Yes. Indian clients are generally okay with compromising on functionality or user experience (UX) as long as the product meets their goal and fits their budget. Given a choice between a high-end software with excellent performance and UX, and another that simply gets the job done, they might choose the latter if it’s more cost-effective.
In contrast, global clients, especially in the US and Europe, prioritise quality. If a product lacks in that area, they’re less likely to stay loyal. Quality is a key factor in their decision-making. When it comes to adoption, international users usually prefer self-serve software. They expect the product to be intuitive and don’t want to rely on support or training. They’re typically low-touch users.
In India, it’s the opposite. It’s a high-touch market where people expect personal interaction both during and after the sales process. They often want someone available, on call or in person, for support or questions. Also, Western clients are more willing to pay for services, while in India, there’s usually less willingness to pay for added service or support.
These are some of the core differences in how software is evaluated, adopted, and supported across markets.
What’s next for your company in terms of product innovation, market expansion, or acquisitions?

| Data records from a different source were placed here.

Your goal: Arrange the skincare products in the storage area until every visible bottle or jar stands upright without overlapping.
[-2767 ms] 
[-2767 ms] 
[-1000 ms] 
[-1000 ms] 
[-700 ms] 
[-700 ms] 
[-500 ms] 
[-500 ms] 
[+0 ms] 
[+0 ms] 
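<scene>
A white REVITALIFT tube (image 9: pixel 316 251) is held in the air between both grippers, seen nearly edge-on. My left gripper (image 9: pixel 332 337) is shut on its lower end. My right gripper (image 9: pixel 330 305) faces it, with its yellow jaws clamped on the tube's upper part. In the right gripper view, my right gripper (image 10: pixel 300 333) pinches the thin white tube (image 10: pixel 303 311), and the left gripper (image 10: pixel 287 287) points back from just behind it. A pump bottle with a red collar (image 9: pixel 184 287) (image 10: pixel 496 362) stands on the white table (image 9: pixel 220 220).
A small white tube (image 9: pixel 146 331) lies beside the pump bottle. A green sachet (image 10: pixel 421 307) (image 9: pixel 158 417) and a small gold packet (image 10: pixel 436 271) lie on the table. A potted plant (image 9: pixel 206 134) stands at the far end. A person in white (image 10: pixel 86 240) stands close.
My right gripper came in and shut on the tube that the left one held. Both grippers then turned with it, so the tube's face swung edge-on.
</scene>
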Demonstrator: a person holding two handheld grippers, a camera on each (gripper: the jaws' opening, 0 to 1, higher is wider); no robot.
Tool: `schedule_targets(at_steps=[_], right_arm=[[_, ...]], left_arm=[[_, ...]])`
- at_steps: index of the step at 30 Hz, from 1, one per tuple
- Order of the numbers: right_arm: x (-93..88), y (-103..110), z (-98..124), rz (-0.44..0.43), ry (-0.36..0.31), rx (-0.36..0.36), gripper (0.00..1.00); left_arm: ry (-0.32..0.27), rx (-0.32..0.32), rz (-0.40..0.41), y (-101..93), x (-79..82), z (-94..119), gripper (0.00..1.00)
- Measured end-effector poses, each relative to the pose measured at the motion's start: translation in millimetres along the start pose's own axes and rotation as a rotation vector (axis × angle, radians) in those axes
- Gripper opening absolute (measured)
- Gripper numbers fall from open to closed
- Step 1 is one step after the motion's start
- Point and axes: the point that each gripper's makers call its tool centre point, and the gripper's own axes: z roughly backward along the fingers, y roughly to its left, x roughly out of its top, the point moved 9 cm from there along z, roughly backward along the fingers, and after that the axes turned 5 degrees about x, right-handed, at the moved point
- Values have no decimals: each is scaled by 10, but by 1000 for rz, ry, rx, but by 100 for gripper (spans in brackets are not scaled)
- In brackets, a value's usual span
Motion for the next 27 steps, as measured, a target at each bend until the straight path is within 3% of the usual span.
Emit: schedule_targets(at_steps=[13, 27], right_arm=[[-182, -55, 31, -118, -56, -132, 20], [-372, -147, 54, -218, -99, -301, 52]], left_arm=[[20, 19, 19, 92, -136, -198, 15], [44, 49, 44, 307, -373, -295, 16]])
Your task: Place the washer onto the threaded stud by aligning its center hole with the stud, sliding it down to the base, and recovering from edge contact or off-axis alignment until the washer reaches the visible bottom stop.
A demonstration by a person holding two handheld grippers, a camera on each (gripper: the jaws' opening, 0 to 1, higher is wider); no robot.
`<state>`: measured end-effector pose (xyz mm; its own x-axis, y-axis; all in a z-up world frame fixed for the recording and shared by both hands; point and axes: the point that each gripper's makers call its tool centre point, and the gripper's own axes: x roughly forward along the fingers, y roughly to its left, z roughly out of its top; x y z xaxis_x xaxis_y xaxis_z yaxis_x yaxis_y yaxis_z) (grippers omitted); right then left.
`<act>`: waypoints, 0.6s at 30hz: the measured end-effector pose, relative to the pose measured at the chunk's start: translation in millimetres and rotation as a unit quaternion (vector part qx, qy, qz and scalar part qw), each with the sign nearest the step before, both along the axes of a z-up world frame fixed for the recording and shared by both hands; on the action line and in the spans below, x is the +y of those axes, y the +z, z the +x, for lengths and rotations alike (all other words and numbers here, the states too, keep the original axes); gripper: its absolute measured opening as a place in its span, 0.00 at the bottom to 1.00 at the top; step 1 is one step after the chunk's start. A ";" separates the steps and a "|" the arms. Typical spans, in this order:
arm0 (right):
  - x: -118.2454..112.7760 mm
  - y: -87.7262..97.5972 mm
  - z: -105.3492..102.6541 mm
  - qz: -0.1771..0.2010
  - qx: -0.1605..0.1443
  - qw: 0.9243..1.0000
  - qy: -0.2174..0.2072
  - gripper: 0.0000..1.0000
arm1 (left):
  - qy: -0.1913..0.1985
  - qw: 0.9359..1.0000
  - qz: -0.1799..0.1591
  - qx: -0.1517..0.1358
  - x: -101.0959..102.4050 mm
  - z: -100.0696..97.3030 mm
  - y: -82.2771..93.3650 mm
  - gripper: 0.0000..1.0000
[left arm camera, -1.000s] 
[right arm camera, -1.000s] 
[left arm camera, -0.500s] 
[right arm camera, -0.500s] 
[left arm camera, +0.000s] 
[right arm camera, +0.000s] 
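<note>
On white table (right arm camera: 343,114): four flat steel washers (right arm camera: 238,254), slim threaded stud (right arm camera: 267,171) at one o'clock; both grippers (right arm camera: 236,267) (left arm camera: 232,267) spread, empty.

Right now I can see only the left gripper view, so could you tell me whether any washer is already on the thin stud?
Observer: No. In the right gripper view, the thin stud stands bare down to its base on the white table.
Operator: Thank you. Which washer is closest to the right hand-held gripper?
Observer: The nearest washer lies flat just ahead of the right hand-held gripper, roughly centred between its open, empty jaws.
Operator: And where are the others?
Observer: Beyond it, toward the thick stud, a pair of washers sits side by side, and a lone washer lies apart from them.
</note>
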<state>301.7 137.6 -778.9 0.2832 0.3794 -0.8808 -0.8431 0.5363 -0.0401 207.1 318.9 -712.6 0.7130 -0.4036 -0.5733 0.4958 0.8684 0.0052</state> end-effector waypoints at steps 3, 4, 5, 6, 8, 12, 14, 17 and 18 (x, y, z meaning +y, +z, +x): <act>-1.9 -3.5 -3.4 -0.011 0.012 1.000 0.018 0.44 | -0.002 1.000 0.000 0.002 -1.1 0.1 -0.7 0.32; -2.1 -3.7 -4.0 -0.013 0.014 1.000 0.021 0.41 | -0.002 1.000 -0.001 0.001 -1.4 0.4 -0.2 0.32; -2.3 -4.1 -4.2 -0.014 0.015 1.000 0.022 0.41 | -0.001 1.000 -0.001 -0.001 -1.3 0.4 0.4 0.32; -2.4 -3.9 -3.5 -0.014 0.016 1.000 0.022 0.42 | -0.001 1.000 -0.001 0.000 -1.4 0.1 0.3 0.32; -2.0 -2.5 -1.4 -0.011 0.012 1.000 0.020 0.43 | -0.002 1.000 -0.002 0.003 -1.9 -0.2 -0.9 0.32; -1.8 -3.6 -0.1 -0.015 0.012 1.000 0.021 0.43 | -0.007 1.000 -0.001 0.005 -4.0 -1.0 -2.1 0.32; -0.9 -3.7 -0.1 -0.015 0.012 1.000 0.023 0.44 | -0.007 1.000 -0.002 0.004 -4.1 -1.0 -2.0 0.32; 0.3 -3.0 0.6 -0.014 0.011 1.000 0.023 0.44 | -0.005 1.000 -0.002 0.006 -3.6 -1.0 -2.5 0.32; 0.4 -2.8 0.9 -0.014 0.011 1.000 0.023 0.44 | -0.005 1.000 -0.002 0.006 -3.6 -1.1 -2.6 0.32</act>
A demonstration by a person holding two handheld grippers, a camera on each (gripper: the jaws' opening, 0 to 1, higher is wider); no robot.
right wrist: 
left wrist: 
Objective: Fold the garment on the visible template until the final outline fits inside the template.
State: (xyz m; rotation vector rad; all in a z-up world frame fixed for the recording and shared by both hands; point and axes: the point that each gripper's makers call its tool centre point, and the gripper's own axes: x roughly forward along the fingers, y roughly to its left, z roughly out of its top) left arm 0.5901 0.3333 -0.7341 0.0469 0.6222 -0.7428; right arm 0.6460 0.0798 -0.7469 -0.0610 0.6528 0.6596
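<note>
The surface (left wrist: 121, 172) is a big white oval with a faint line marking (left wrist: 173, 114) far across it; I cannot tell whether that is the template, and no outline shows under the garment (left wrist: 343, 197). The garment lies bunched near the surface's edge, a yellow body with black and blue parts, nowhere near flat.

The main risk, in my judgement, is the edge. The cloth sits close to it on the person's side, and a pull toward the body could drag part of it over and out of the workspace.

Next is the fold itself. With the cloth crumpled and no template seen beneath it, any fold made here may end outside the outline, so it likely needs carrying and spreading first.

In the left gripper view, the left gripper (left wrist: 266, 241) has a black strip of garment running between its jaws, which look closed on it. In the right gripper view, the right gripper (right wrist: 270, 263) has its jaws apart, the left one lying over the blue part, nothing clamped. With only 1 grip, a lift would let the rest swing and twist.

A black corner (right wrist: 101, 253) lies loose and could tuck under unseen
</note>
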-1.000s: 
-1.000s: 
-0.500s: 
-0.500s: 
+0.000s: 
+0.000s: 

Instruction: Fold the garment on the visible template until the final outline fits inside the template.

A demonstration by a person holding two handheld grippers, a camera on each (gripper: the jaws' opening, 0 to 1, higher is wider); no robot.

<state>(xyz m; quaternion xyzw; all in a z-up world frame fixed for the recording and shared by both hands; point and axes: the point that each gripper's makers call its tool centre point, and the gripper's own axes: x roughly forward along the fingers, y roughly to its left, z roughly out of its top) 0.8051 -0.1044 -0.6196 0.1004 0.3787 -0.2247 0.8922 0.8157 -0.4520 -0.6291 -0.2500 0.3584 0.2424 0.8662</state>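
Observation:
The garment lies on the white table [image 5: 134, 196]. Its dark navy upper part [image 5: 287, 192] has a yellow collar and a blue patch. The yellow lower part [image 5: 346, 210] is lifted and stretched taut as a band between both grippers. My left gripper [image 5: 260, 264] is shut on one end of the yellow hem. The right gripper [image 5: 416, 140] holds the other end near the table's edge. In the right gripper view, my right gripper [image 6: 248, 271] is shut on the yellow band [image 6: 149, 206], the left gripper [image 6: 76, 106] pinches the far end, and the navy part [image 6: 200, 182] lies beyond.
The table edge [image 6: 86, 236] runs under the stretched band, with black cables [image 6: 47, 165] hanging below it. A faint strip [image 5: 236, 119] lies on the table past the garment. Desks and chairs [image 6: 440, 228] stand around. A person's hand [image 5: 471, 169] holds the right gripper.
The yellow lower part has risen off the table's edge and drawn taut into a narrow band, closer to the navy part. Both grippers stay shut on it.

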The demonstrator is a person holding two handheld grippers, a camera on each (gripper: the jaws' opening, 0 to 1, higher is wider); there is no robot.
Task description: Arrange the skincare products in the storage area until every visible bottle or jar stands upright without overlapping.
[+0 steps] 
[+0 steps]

AI is helping us and others improve existing systems to deliver better outcomes, whether in sales, cost, or customer experience. That’s where most of our innovation is focused. We're also building an analytics platform powered by AI that generates actionable insights from both our own and third-party data. Turning insights into actions is a key driver of business performance.
On acquisitions, nothing is planned right now, but we’re open to opportunities that align with our roadmap or speed up execution. We have a strong balance sheet and a clear appetite to acquire the right kind of assets, though we’ll remain selective.